# replacement engine for 86 GTI



## moo5007 (Jan 16, 2010)

Does any one know if a 16V engine will fit and mount correctly into an 86 GTI?
If so, where one can be found?


----------



## where_2 (Jul 21, 2003)

*Re: replacement engine for 86 GTI (moo5007)*

Yes, you can fit a VW 16V engine from a '90-'92 Golf_GTI/Jetta_GLI or Passat_16V in an '86 Golf_GTI. You will need the Golf/Jetta intake manifold. I don't recall which side the throttle body mounts on when it's in a Passat. If it's the same side as your Golf, then great, use it.
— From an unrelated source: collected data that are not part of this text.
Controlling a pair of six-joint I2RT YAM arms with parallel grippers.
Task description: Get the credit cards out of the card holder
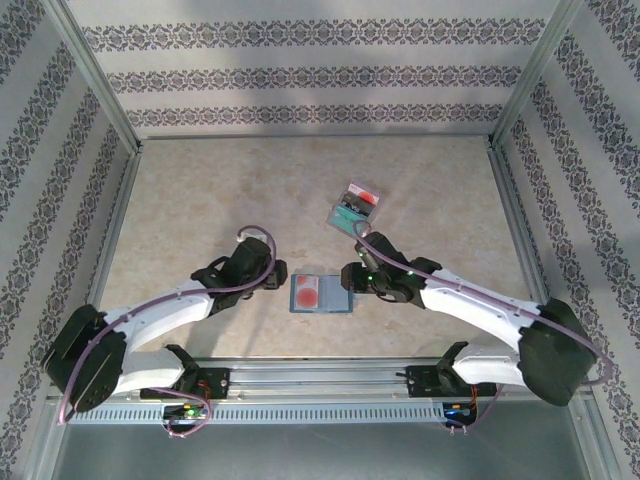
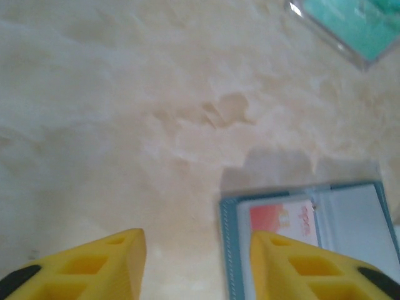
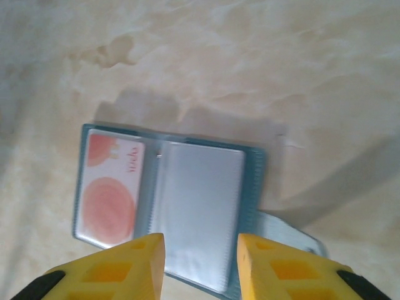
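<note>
1. Centrally, at mid-frame, the card holder [image 1: 322,294] lies open on the table, a pink card [image 1: 306,293] in its left panel.
2. Beside it, the left gripper [image 2: 197,265] and the right gripper [image 3: 200,265] both gape, empty.
3. Loose cards [image 1: 355,208] lie to its upper right.

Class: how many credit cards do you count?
3: pinkish card in the card holder; teal card and red card together beyond it. Others may be hidden.

Found the card holder [image 1: 338,297] lying open and flat, slate blue-grey, strap tab [image 3: 292,234] poking out rightward, a pinkish card [image 3: 111,194] sleeved in its left panel. Spotted a teal card [image 1: 347,214] and a red card [image 1: 363,194] out beyond it, touching each other.
</note>
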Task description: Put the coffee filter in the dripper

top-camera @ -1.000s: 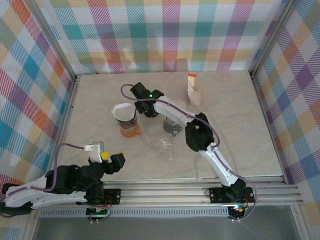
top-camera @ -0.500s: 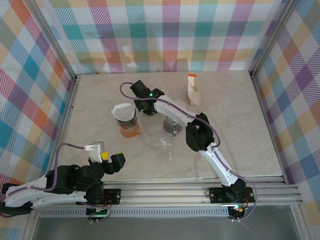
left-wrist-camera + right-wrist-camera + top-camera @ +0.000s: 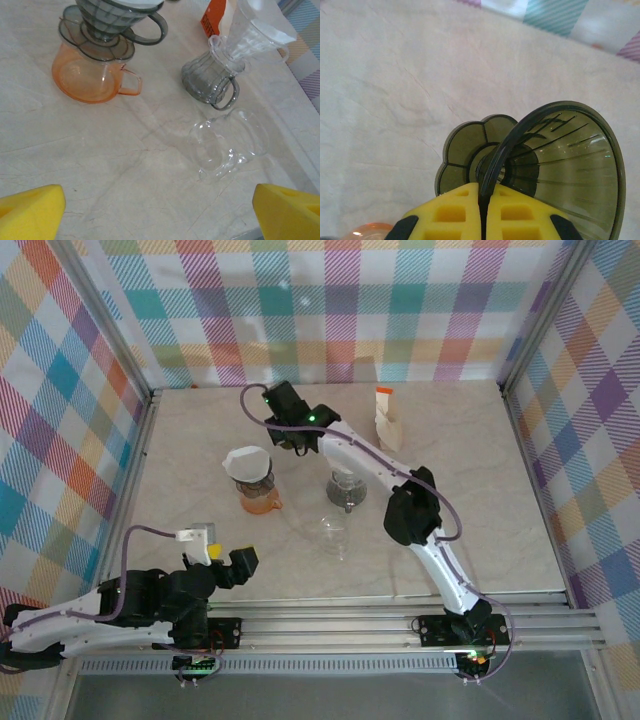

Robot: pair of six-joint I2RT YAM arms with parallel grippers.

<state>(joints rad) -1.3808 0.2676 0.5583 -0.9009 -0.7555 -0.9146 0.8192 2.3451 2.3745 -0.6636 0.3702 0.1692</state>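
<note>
A white coffee filter (image 3: 246,460) sits in a smoky grey dripper (image 3: 107,20) on top of an orange glass server (image 3: 262,502). A second smoky grey dripper (image 3: 560,150) with a flower-shaped base hangs off the table, behind the first. My right gripper (image 3: 290,430) is shut on its handle, which runs between the yellow fingers (image 3: 452,215). My left gripper (image 3: 235,565) stands open near the front left of the table, with nothing between its yellow fingertips (image 3: 30,210).
A grey glass carafe (image 3: 345,492) stands mid-table under the right arm. A clear glass piece (image 3: 225,145) lies on its side in front of it. An orange-and-white filter pack (image 3: 387,420) stands at the back right. Checked walls enclose the table.
My right gripper has shut on the second dripper's handle and carried it up and towards the back wall. The left gripper has opened a little wider and shifted slightly right.
</note>
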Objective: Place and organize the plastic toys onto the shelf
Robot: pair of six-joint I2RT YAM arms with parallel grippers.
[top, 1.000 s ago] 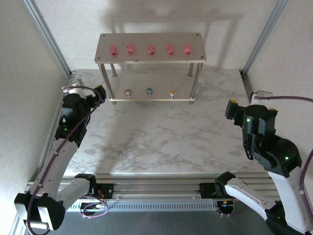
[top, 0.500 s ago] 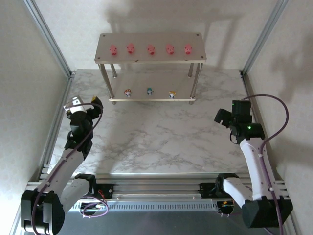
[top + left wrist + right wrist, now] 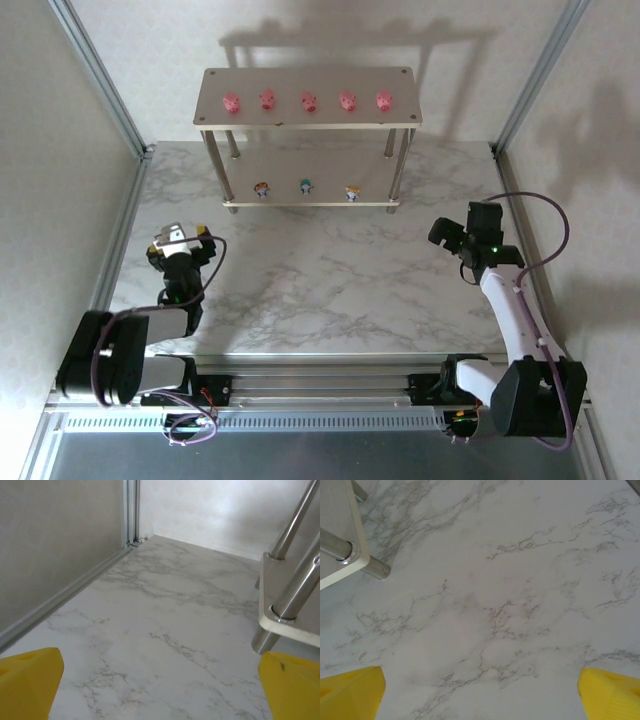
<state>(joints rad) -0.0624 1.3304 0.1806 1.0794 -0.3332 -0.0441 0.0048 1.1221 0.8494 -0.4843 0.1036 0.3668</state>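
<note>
Pink plastic, five pieces: pig toys point(image 3: 308, 101) in an even row along the top board of the shelf point(image 3: 300, 78), spaced apart, none touching. Pale plastic, three pieces: figurines point(image 3: 306, 186) capped dark red, teal and orange, in a row on the lower board of the shelf, beneath the pigs. Handling, as judged: light, rigid, smooth and rounded, apt to slip or tip over; best taken across the flanks, low on the body, with a gentle squeeze. Shelf: metal, two boards on thin silver legs, at the far side of the marbled tabletop point(image 3: 320, 270). Left pincer point(image 3: 160, 680): on the near side of the shelf's left end, jaws wide apart, holding nothing. Right pincer point(image 3: 480, 685): on the near side of the shelf's right end, jaws wide apart, holding nothing. All eight pieces stand on the shelf; placement appears finished.
</note>
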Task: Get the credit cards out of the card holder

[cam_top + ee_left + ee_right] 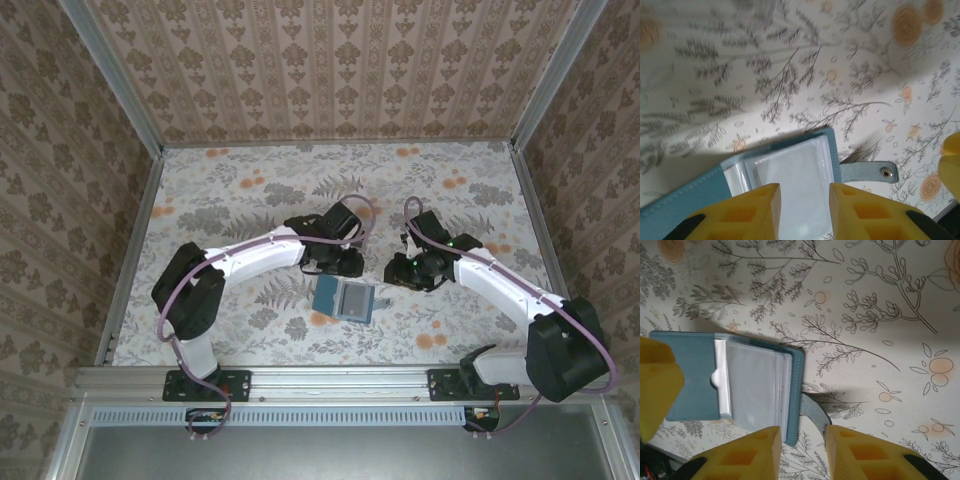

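the card holder [690, 375] lies open on the worktop [880, 300] between both claws. the credit cards [722, 390] in its clear sleeves [752, 385] are probably thin and slick, so pinch an exposed edge. left claw [804, 192] and right claw [802, 435] stand apart, holding nothing.

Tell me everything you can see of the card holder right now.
The card holder is a small teal leather-look wallet with stitched edges, lying open on the floral table. Clear plastic sleeves fill its inside; a strap tab with a metal snap sticks out at one side. Sleeve contents are unclear.
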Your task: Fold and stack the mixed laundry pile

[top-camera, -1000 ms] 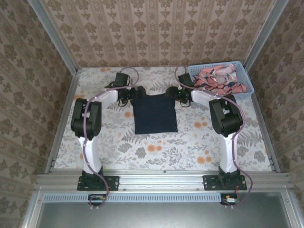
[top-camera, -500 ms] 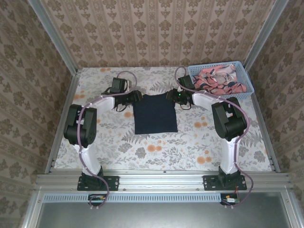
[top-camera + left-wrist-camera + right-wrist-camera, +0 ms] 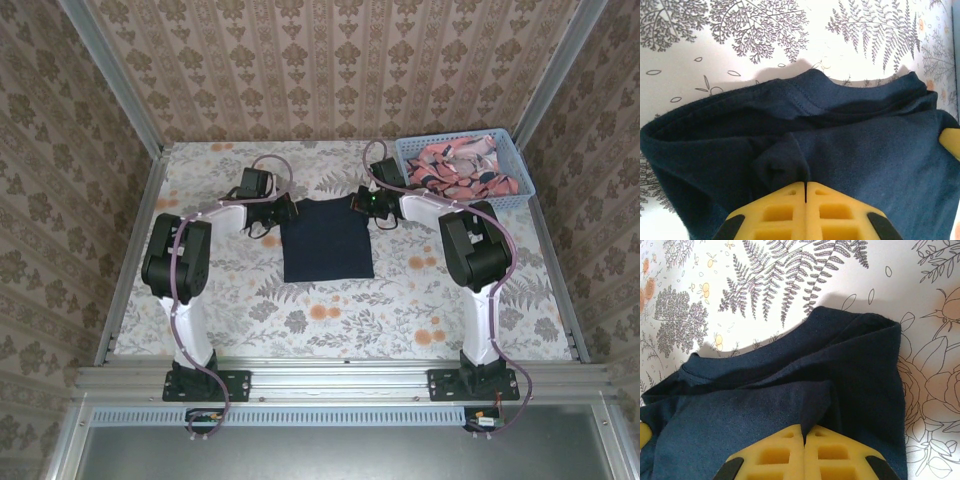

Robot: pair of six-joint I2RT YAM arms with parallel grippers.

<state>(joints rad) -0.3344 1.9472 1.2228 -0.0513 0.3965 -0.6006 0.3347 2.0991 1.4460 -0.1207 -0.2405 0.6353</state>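
We have the left claw (image 3: 805,186) and right claw (image 3: 804,429) each pinched shut on a far corner of the shirt (image 3: 327,243), mid-counter. The pink garment (image 3: 462,165) waits in the far-right basket (image 3: 524,172). Thin pinches: pull unevenly and a corner could slip, skewing our fold.

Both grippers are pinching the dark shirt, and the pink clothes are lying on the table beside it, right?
Not quite. The left gripper and right gripper do pinch the shirt, but the pink clothes lie in the blue basket at the far right corner of the table, not on the table itself. The top view shows it.
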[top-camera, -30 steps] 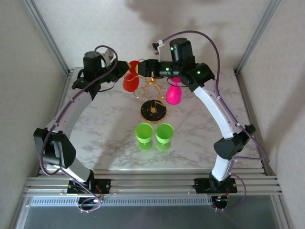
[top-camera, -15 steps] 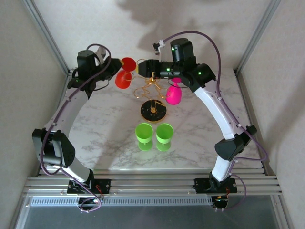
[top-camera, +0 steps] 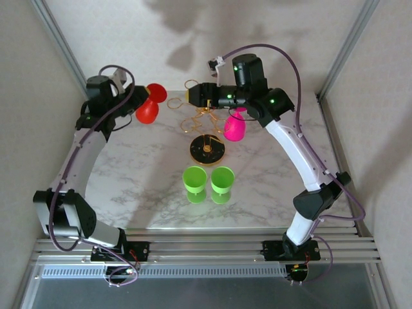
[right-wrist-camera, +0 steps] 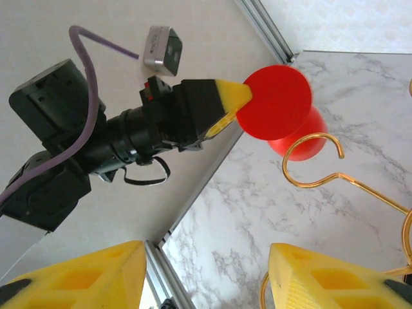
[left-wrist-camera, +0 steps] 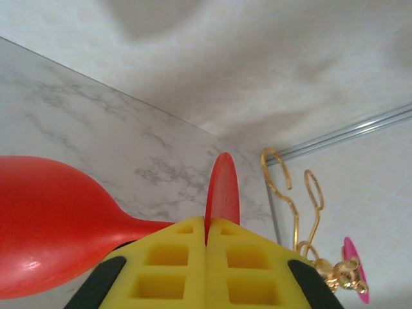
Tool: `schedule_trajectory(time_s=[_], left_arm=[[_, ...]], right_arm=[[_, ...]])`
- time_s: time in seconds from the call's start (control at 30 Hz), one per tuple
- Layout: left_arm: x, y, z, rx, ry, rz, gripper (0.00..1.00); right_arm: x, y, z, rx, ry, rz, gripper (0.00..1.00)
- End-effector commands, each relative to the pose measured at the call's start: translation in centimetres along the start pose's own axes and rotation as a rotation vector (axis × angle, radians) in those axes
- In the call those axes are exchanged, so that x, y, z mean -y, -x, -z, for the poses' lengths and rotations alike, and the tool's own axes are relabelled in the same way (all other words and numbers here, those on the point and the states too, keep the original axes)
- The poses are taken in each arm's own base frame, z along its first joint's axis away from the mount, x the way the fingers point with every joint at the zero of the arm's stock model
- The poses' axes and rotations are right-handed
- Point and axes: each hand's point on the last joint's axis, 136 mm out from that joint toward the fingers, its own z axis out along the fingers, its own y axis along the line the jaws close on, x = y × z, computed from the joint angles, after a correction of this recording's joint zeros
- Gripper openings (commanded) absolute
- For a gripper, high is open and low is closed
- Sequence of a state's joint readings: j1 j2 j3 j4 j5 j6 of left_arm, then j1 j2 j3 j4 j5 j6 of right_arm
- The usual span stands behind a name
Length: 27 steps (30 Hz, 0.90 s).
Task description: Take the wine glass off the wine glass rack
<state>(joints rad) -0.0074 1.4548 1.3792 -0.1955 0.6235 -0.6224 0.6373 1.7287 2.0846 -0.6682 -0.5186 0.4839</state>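
The left end effector (left-wrist-camera: 207, 235) grips the red wine glass (left-wrist-camera: 51, 219) by its stem (left-wrist-camera: 151, 226), clear of the wine glass rack (top-camera: 207, 149), the right end effector (top-camera: 193, 95) stands half open, and next it probably must be set down on the surface (top-camera: 148, 180).

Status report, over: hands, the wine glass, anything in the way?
Left hand shut on red wine glass, clear of the rack. Right hand open by rack top. Pink glass hangs on rack; nothing blocking.

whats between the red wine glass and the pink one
The gold wine glass rack stands between the red wine glass and the pink wine glass, its looped arms spreading toward both. The top view shows this.
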Motion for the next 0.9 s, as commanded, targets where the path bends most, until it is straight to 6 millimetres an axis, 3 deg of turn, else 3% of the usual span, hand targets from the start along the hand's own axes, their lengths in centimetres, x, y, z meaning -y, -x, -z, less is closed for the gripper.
schedule_trajectory(time_s=[0.0,0.57,0.87], left_arm=[[-0.1,-0.3,2.1,0.021,0.025,-0.078,0.00],[-3.4,-6.6,5.5,-0.078,0.108,-0.159,0.00],[-3.2,-8.3,7.0,-0.080,0.073,-0.298,0.00]], right_arm=[[-1.1,0.7,1.2,0.037,0.025,0.025,0.53],[-0.4,-1.3,1.6,0.009,0.023,-0.008,0.53],[0.1,-2.3,1.7,-0.004,0.016,-0.019,0.53]])
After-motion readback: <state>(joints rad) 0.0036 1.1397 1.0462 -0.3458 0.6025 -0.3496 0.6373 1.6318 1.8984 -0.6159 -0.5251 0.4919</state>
If it is the opposite side, then get the one that mounts on the side your car uses. 
You'll need the wiring harness to go with whatever engine you get, and the knock sensing and fuel injection computers. If you can get the entire fuel injection system, DO IT. (spares never hurt to have around). You should be able to run your stock GTI KE-Jetronic fuel injection system on the 16V engine, but as I said, spare parts won't hurt if you need a longer fuel injection hose to reach some specific part or mate to something specific. 
Check your local junkyards. Some years ago, one of my local junkyards had a 16V Passat wagon (in retrospect, I should have cleaned out that engine bay). Back in 1993, I found a 1985 Golf_GTI (8V) engine that ran in a junkyard. I swapped it into my 1980 Scirocco_S, complete with the knock sensing ignition, and the KE-Jetronic Fuel Injection. The whole engine (fuel injection, computers, wiring, alternator, intake) cost me $125 from the junkyard! I threw a set of main and rod bearings into it. Had the head reworked, and drove it for 80k miles after that! Ran like a top!!


----------